SoylentNews is people
SoylentNews
How better to work on Open Source projects than to use a Libre computing device? But that's a hard goal to accomplish. If you're using a desktop computer, Libre software is easily achievable, though keeping your entire software stack free of closed source binary blobs might require a little extra work. But if you want a laptop, your options are few indeed. Lucky for us, there may be another device in the mix soon, because [Lukas Hartmann] has just about finalized the MNT Reform.
Since we started eagerly watching the Reform a couple years ago the hardware world has kept turning, and the Reform has improved accordingly. The i.MX6 series CPU is looking a little peaky now that it's approaching end of life, and the device has switched to a considerably more capable – but no less free – i.MX8M paired with 4 GB of DDR4 on a SODIMM-shaped System-On-Module. This particular SOM is notable because the manufacturer freely provides the module schematics, making it easy to upgrade or replace in the future. The screen has been bumped up to a 12.5″ 1080p panel and steps have been taken to make sure it can be driven without blobs in the graphics pipeline.

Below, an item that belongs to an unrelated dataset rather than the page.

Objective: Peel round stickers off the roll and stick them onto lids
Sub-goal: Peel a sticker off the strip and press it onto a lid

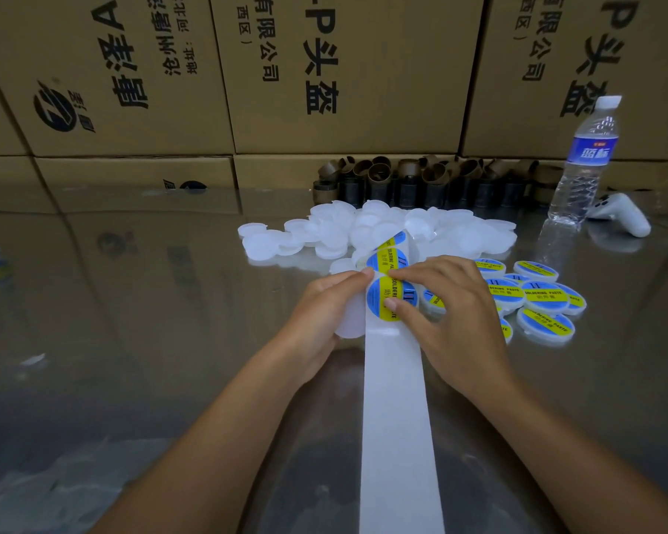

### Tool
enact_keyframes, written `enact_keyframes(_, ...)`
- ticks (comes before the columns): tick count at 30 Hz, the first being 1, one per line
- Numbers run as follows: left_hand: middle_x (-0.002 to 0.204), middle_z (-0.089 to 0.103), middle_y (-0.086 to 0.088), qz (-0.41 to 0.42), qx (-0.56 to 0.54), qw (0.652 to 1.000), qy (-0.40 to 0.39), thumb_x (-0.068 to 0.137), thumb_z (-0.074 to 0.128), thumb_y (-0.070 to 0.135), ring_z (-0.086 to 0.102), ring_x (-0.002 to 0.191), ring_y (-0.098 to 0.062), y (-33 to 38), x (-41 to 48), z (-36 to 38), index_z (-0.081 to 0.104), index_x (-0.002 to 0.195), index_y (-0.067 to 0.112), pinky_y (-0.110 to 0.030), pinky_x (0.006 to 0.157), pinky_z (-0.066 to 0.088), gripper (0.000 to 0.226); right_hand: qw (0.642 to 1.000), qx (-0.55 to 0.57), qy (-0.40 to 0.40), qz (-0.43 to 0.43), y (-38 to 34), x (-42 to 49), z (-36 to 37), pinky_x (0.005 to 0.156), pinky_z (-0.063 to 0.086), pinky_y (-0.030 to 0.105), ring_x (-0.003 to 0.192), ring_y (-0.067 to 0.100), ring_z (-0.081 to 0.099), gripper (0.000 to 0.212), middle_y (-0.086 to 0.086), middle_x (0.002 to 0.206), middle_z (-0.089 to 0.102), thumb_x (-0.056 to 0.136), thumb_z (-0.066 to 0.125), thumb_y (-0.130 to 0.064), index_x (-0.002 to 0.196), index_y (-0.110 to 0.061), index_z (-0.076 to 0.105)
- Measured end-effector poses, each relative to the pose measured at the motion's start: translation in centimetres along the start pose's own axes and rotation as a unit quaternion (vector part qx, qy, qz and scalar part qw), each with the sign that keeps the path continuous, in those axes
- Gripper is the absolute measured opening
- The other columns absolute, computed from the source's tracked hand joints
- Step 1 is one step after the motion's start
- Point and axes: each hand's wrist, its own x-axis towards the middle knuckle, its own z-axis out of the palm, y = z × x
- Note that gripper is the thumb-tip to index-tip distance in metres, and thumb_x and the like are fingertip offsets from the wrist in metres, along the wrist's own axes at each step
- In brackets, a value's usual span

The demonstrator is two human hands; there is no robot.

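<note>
White backing strip (396,418) runs from six o'clock up to twelve, between our hands. Our left hand (321,321) grips a blank lid (350,317) at nine o'clock of the sticker (387,298); our right hand (452,310) pinches that sticker's edge, nearer. Most of the lid is hidden, so we cannot tell whether it is under the sticker

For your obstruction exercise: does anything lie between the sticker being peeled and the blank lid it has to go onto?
Nothing visible does. The sticker sits on the backing strip under the right hand, right beside the blank lid held in the left hand.
</note>
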Motion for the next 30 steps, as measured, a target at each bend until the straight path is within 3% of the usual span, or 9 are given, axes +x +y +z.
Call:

What has Soylentils' experience with open hardware been?
(Score: 3, Interesting) by DannyB on Wednesday January 22 2020, @03:39PM (4 children)
Secure boot. Only signed firmware, then bootloader can run. End user can control certificates used for verification.
Ability to have a firmware password required in order to boot. (Independent of any drive unlock password in the OS.)
Ability to lock out firmware changes without credentials / certificate. The point here is to guarantee that the machine is bricked if you want it bricked.
A USB kill-cord. If disconnected, (1) all sessions are logged out, and (2) OS is shut down. Item 1 is intended to ensure that nobody can get logged back in without credentials. Item 2 is to ensure that nobody can get the OS booted back up (presuming drive is encrypted and a different drive unlock password is needed). Enough failed attempts to unlock the drive should scramble critical parts of the drive (partition tables, key areas of filesystems, etc) so that even if drive could be decrypted it is useless. The previous two paragraphs ensure that nobody can install another OS, making the device useless.
One may argue that the device still was stolen, which was an economic loss. One very important way to prevent future thefts is if there is no economic value in stealing a laptop. Current laptops which still have economic value after theft are to blame for why laptops are valuable to steal. Think car radios that have little economic value once stolen. Or think prey animal that is poisonous. If you are poisonous doesn't prevent YOU from getting eaten, unfortunately. But does have a gradual effect on future predators who will stop eating poisonous laptops.
The lower I set my standards the more accomplishments I have.
(Score: 0) by Anonymous Coward on Wednesday January 22 2020, @04:18PM (1 child)
I presume this is your general security wishlist and not related to the hardware described in TFA?
(Score: 2) by DannyB on Wednesday January 22 2020, @07:36PM
Yes. Everyone wishes they could enter three passwords to start working.
1. firmware / bios
2. os disk unlocking / decrypting
3. login
Now if you can think of a way that more passwords might be needed, I'm listening.
The lower I set my standards the more accomplishments I have.
(Score: 1, Interesting) by Anonymous Coward on Wednesday January 22 2020, @06:56PM (1 child)
Even a bricked laptop has plenty of economic value to make it worth stealing. RAM, drives, screen, heck even ribbon cables, chassis and buttons. See what happens with smartphones, a quick check on ebay for "bad IMEI" or "locked" will show tons of results for any model imaginable. All bricking does is add to "e-waste".
(Score: 2) by DannyB on Wednesday January 22 2020, @07:34PM
So you're saying we need thermite, or something much worser?
The lower I set my standards the more accomplishments I have.